Class: Pdfsink::Page

Inherits:
Object
  • Object
show all
Defined in:
lib/pdfsink/page.rb

Overview

A single page of a Document.

Each accessor shells out to the pdfsink-rs binary for that page; results are cached so repeated reads don’t re-spawn the process. Page-level metadata (dimensions, rotation, bbox, object counts) comes from the document’s info payload and needs no extra spawn.

Examples:

doc  = Pdfsink::Document.open("report.pdf")
page = doc.page(1)
page.width            # => 612.0
page.extract_text     # => "Quarterly Report\n..."
page.tables           # => [[["Q1", "Q2"], ["10", "20"]]]

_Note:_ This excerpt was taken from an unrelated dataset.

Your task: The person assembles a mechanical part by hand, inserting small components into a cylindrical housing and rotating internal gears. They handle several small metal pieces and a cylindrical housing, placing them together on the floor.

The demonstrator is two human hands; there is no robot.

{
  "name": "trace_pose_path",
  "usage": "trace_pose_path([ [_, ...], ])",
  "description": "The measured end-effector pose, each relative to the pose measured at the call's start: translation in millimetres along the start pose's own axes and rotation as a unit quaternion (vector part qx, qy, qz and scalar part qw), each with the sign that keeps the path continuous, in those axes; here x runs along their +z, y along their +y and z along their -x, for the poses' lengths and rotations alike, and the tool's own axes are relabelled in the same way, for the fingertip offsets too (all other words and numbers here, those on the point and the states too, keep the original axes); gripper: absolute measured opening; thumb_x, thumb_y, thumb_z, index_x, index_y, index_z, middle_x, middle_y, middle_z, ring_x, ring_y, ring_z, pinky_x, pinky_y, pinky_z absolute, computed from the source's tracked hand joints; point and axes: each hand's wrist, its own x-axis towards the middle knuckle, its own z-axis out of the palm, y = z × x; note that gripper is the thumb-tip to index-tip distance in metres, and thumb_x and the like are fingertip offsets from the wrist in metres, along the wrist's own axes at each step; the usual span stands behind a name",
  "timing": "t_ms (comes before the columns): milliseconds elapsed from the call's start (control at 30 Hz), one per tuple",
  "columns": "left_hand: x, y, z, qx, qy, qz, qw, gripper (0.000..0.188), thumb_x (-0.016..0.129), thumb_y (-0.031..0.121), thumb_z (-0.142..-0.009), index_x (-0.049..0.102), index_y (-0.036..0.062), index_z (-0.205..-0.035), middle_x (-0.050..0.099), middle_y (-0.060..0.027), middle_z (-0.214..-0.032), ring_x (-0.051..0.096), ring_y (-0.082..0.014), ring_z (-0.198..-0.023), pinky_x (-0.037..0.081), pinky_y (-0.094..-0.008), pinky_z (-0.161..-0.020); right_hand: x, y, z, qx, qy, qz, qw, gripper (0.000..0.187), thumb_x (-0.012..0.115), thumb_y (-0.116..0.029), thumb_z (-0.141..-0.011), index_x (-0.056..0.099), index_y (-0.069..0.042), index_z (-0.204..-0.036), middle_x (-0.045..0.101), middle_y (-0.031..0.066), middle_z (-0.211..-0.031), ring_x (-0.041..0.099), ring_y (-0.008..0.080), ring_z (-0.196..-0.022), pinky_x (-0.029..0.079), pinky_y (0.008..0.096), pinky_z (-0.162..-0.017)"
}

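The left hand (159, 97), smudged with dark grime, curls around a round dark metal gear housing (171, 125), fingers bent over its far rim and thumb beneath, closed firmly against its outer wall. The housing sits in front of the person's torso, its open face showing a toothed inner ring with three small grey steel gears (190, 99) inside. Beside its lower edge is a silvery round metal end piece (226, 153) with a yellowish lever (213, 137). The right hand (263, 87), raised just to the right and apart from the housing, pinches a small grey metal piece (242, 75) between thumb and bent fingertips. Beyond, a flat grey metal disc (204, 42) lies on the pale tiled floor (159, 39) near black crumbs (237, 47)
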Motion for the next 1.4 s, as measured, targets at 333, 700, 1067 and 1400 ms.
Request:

Instance Attribute Summary collapse

Instance Method Summary collapse

Constructor Details

#initialize(document, number, meta) ⇒ Page

Returns a new instance of Page.

Parameters:

  • document (Document)
  • number (Integer)

    1-based page number

  • meta (Hash)

    the per-page slice of the document info payload



24
25
26
27
28
# File 'lib/pdfsink/page.rb', line 24

def initialize(document, number, meta)
  @document = document
  @number   = number
  @meta     = meta
end

Instance Attribute Details

#numberInteger (readonly)

Returns 1-based page number.

Returns:

  • (Integer)

    1-based page number



19
20
21
# File 'lib/pdfsink/page.rb', line 19

def number
  @number
end

Instance Method Details

#bboxHash

Returns the page bounding box (“top”, “x1”, “bottom”).

Returns:

  • (Hash)

    the page bounding box (“top”, “x1”, “bottom”)



40
# File 'lib/pdfsink/page.rb', line 40

def bbox = @meta["bbox"]

#extract_textString

The page’s text in reading order.

Returns:

  • (String)


48
49
50
# File 'lib/pdfsink/page.rb', line 48

def extract_text
  @extract_text ||= Cli.text(path, number)
end

#extract_wordsArray<Hash>

Words with positions and font metadata.

Returns:

  • (Array<Hash>)


55
56
57
# File 'lib/pdfsink/page.rb', line 55

def extract_words
  @extract_words ||= Cli.words(path, number)
end

#heightFloat

Returns page height in PDF points.

Returns:

  • (Float)

    page height in PDF points



34
# File 'lib/pdfsink/page.rb', line 34

def height = @meta["height"]

#inspectObject



89
90
91
# File 'lib/pdfsink/page.rb', line 89

def inspect
  "#<Pdfsink::Page number=#{number} #{width}x#{height}>"
end

Hyperlinks on the page.

Returns:

  • (Array<Hash>)


69
70
71
# File 'lib/pdfsink/page.rb', line 69

def links
  @links ||= Cli.links(path, number)
end

#object_countsHash

Returns counts of each object kind on the page.

Returns:

  • (Hash)

    counts of each object kind on the page



43
# File 'lib/pdfsink/page.rb', line 43

def object_counts = @meta["object_counts"]

#objectsHash

Every page object (chars, lines, rects, curves, images, annots, …).

Returns:

  • (Hash)

    keyed by object kind



62
63
64
# File 'lib/pdfsink/page.rb', line 62

def objects
  @objects ||= Cli.objects(path, number)
end

#rotationInteger

Returns clockwise rotation in degrees (0, 90, 180, 270).

Returns:

  • (Integer)

    clockwise rotation in degrees (0, 90, 180, 270)



37
# File 'lib/pdfsink/page.rb', line 37

def rotation = @meta["rotation"]

#search(pattern) ⇒ Array<Hash>

Regex search matches within the page text.

Parameters:

  • pattern (String, Regexp)

    the pattern to search for

Returns:

  • (Array<Hash>)


77
78
79
# File 'lib/pdfsink/page.rb', line 77

def search(pattern)
  Cli.search(path, number, pattern.is_a?(Regexp) ? pattern.source : pattern.to_s)
end

#tables(strategy: nil) ⇒ Array<Array>?

The page’s largest detected table, or nil if none is found.

Parameters:

  • strategy (Symbol, String, nil) (defaults to: nil)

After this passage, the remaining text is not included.